The output is a structured finding delivered to Slack, PagerDuty, or an SNS topic — wherever your team routes alerts. The finding includes a summary, the supporting evidence, and the specific resource (Lambda function, ECS service, RDS instance) the agent believes is the root cause.

Setting Up the DevOps Agent

The DevOps Agent is configured through the AWS Systems Manager console under the “DevOps Agent” section, or via the API:

# Create a DevOps Agent configuration
aws devops-agent create-agent \
  --name production-ops-agent \
  --description "Production incident investigation agent" \
  --region us-east-1

# Get the agent ARN
AGENT_ARN=$(aws devops-agent list-agents \
  --query 'agents[?name==`production-ops-agent`].agentArn' \
  --output text)

# Configure data sources the agent can access
aws devops-agent update-agent \
  --agent-arn $AGENT_ARN \
  --data-sources '{
    "cloudwatchLogs": {
      "logGroups": [
        "/aws/lambda/payment-processor",
        "/aws/lambda/order-service",
        "/ecs/production/my-api"
      ]
    },
    "xray": {
      "enabled": true
    },
    "codedeploy": {
      "enabled": true,
      "applications": ["my-api-deploy", "payment-processor-deploy"]
    }
  }'

# IAM role for the agent (needs read access to all data sources)
aws iam create-role \
  --role-name DevOpsAgentRole \
  --assume-role-policy-document '{
    "Version": "2012-10-17",
    "Statement": [{
      "Effect": "Allow",
      "Principal": {"Service": "devops-agent.amazonaws.com"},
      "Action": "sts:AssumeRole"
    }]
  }'

aws iam attach-role-policy \
  --role-name DevOpsAgentRole \
  --policy-arn arn:aws:iam::aws:policy/ReadOnlyAccess

The agent only needs read access. It observes and analyzes — it never modifies resources. If you see examples suggesting the agent needs write permissions, be cautious about the scope.
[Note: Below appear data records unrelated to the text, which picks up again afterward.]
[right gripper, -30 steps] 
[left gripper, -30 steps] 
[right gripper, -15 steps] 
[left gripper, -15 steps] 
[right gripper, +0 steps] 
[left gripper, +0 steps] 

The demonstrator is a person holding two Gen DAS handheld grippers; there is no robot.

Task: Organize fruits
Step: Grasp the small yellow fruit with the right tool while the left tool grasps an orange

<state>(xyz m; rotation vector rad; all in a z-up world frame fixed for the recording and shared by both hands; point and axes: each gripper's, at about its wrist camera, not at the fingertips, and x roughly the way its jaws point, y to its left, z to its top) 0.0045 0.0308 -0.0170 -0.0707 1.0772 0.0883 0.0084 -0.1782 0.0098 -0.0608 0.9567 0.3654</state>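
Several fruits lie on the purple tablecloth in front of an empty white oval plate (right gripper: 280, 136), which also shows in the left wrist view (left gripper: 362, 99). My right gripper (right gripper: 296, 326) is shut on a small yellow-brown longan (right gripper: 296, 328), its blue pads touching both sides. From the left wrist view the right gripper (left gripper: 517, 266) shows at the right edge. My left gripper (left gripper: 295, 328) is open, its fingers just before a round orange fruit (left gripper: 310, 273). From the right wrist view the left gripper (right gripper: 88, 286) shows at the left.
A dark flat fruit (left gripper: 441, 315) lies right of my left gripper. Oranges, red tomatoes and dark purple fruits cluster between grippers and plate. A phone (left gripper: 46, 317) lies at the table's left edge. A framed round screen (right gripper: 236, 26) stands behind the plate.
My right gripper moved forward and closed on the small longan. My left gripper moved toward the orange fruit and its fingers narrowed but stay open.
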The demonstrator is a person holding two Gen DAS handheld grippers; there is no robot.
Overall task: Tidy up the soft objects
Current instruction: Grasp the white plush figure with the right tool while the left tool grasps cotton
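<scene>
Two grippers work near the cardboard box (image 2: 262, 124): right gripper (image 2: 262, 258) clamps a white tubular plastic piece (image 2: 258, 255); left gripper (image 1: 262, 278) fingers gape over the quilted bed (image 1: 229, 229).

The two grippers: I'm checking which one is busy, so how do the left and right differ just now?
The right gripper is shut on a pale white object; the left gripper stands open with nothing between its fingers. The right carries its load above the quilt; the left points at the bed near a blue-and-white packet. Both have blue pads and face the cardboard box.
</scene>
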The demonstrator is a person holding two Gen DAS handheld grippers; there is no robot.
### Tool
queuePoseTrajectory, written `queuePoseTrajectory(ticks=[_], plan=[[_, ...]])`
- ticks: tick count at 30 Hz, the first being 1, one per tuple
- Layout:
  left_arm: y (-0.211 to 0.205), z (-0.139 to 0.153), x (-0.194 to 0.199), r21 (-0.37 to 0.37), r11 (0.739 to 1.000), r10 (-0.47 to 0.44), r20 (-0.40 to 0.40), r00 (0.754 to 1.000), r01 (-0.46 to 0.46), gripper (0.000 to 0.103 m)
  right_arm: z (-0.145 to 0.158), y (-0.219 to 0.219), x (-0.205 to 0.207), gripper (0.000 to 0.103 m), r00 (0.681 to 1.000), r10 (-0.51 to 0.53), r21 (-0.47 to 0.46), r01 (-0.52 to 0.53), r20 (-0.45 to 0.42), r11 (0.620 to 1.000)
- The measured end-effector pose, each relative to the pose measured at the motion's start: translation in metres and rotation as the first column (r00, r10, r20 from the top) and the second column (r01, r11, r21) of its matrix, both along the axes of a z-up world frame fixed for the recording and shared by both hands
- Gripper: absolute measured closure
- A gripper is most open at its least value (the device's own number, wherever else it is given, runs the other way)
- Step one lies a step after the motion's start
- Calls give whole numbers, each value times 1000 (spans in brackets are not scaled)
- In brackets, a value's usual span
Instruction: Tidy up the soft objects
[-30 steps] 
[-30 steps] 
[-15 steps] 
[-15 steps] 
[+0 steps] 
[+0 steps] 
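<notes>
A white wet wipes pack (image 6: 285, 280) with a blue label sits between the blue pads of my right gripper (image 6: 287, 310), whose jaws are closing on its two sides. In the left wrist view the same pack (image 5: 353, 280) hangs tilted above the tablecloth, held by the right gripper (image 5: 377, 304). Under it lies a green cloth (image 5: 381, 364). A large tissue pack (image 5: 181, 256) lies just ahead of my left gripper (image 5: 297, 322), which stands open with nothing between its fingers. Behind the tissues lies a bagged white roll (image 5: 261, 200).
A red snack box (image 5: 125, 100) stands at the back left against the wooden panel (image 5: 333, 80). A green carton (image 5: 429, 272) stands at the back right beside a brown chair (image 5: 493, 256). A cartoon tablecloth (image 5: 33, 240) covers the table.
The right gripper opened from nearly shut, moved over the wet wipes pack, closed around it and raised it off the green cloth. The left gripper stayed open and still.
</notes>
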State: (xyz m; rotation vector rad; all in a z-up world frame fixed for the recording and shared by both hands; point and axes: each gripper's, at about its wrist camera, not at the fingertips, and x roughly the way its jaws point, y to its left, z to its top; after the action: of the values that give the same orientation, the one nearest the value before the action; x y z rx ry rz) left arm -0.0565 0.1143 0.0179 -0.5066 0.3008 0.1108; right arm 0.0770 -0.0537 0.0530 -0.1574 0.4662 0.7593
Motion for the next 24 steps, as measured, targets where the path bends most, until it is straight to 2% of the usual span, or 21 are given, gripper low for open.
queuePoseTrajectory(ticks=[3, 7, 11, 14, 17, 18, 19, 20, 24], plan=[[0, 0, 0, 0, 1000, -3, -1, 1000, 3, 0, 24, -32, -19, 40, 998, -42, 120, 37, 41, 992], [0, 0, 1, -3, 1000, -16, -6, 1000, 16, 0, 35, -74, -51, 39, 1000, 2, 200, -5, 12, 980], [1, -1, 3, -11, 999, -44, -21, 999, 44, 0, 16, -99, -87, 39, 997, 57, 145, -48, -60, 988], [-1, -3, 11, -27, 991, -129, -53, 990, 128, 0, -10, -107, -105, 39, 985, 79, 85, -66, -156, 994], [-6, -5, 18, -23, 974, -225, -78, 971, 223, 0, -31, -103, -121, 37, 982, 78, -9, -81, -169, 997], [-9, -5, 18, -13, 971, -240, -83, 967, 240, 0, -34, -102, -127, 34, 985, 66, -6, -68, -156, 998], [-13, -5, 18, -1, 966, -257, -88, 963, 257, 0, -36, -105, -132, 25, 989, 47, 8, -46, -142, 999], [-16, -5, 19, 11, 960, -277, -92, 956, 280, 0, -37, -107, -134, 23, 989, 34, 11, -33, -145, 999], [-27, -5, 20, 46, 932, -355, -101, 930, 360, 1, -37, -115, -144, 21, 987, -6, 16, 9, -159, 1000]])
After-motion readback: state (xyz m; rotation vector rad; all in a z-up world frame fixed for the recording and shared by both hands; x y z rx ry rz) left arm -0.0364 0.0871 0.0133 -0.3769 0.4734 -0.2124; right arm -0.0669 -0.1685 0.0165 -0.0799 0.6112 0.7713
That read-only boundary is why the agent is only as good as the telemetry you feed it. Noisy alarms, missing traces, and sloppy log structure all turn into noisy investigations. Teams that already have disciplined monitoring will see the fastest payoff here. If your baseline is still shaky, fix that first with the alarm and dashboard patterns from the AWS CloudWatch deep dive and the service trace setup in the AWS X-Ray distributed tracing guide.

Connecting to CloudWatch Alarms

The agent triggers on CloudWatch Alarms. Configure which alarms should invoke it:

# Create an alarm that triggers the DevOps Agent
aws cloudwatch put-metric-alarm \
  --alarm-name "payment-service-error-rate" \
  --metric-name "Errors" \
  --namespace "AWS/Lambda" \
  --statistic Sum \
  --period 60 \
  --threshold 10 \
  --comparison-operator GreaterThanOrEqualToThreshold \
  --evaluation-periods 2 \
  --dimensions Name=FunctionName,Value=payment-processor \
  --alarm-actions \
    arn:aws:sns:us-east-1:123456789012:pagerduty-critical \
    arn:aws:devops-agent:us-east-1:123456789012:agent/production-ops-agent \
  --ok-actions \
    arn:aws:sns:us-east-1:123456789012:pagerduty-critical

# Alternatively, configure the agent to watch all alarms matching a pattern
aws devops-agent update-alarm-config \
  --agent-arn $AGENT_ARN \
  --alarm-filter '{"namePrefix": "production-", "states": ["ALARM"]}'

The agent ARN acts as an alarm action just like an SNS topic. When the alarm fires, both your PagerDuty notification and the agent investigation trigger simultaneously — by the time a human opens the PagerDuty ticket, the agent’s finding may already be in the Slack channel.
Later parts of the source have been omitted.